### WHAT THE TASK ASKS
Return every line of the data below that includes the string "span".

(DATASET EXTRACT)

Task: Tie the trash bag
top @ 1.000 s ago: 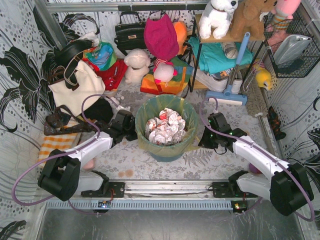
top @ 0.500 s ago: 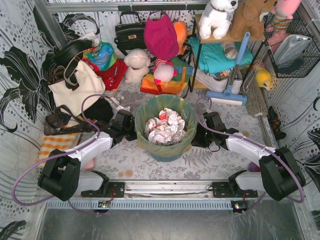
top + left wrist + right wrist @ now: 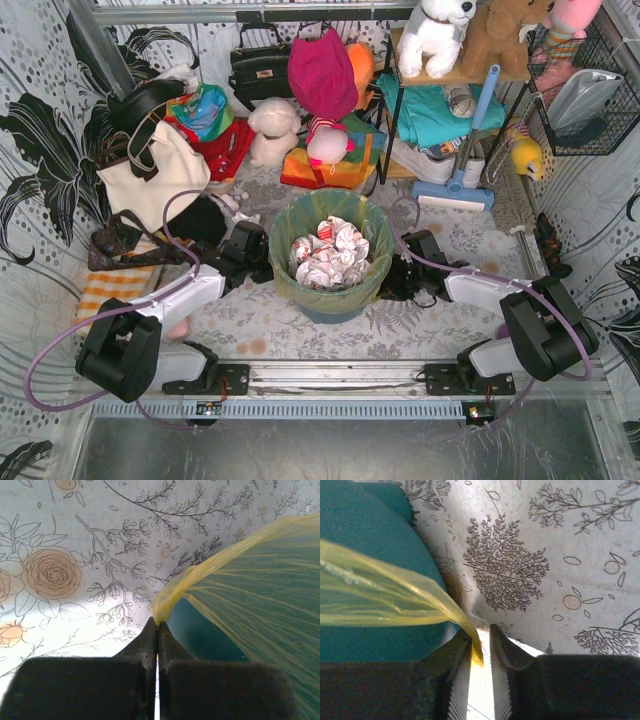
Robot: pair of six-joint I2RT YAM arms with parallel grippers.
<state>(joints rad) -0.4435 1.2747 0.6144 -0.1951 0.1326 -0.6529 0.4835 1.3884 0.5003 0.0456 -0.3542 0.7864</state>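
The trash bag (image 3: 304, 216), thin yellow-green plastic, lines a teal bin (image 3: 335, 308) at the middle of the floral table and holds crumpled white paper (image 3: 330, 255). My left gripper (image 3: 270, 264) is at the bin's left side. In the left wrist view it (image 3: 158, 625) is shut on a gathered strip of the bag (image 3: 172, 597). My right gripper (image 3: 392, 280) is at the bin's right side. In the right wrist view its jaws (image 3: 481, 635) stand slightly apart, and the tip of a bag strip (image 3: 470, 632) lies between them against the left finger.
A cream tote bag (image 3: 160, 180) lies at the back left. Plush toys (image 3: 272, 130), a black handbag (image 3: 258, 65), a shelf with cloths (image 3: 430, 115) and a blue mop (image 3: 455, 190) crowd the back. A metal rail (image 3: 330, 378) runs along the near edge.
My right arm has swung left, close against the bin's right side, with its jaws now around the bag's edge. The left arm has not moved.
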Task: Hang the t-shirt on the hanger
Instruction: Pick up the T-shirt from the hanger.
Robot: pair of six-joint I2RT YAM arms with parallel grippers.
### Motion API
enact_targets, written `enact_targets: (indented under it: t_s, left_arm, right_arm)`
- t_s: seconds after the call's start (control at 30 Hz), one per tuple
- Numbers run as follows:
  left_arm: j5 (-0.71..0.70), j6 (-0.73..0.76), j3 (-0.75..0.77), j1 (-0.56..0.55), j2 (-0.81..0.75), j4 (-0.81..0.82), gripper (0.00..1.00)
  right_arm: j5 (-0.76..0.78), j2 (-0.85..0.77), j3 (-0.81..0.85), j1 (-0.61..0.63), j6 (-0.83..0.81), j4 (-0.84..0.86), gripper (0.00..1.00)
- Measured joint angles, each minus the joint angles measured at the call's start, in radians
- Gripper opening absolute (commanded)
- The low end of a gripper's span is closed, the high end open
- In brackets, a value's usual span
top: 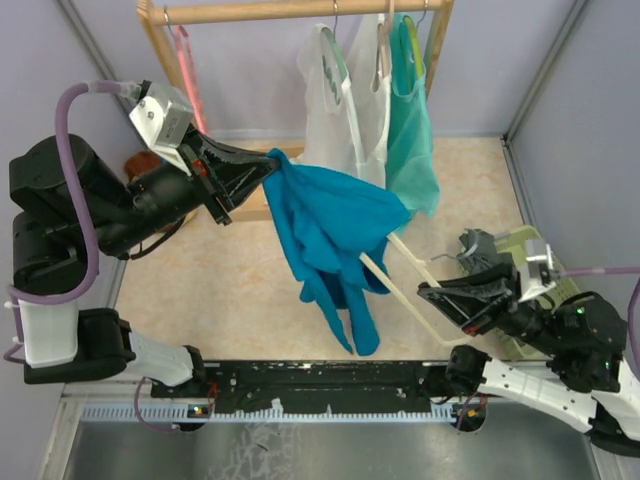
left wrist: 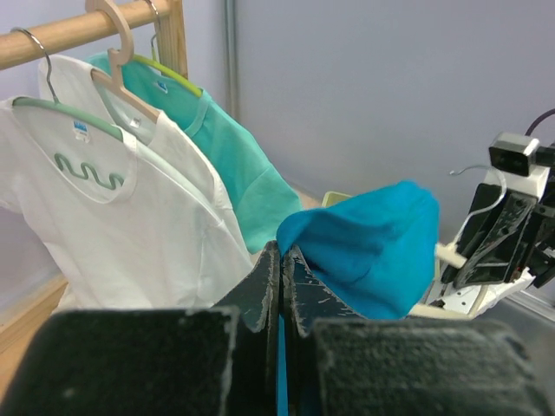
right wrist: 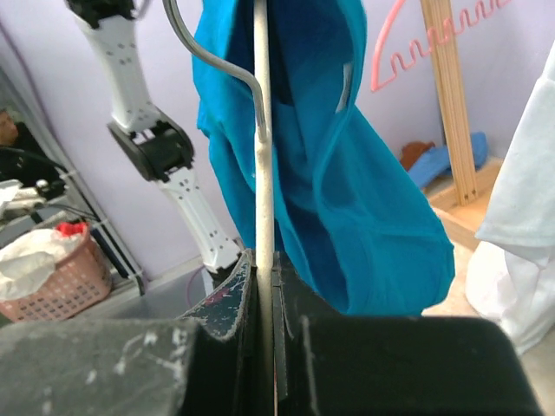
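The deep teal-blue t-shirt hangs in the air over the middle of the table, bunched and drooping. My left gripper is shut on its upper left edge; in the left wrist view blue cloth runs out from between the closed fingers. The cream hanger slants up from the lower right into the shirt. My right gripper is shut on its thin bar, whose far end goes inside the shirt. Its silver hook curves at the top of the right wrist view.
A wooden rack at the back carries white garments and a mint-green top on hangers, close behind the t-shirt. A pink hanger hangs at its left. A pink basket stands off the table.
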Motion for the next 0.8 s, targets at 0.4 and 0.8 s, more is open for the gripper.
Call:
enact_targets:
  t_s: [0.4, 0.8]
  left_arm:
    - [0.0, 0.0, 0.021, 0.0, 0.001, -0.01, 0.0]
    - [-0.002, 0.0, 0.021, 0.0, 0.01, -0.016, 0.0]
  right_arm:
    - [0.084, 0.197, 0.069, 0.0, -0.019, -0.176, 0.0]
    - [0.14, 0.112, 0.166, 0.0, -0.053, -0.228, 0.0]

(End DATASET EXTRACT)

### EXPECTED ANSWER
- The low end of a gripper's span is closed, the high end open
- In brackets, a value's usual span

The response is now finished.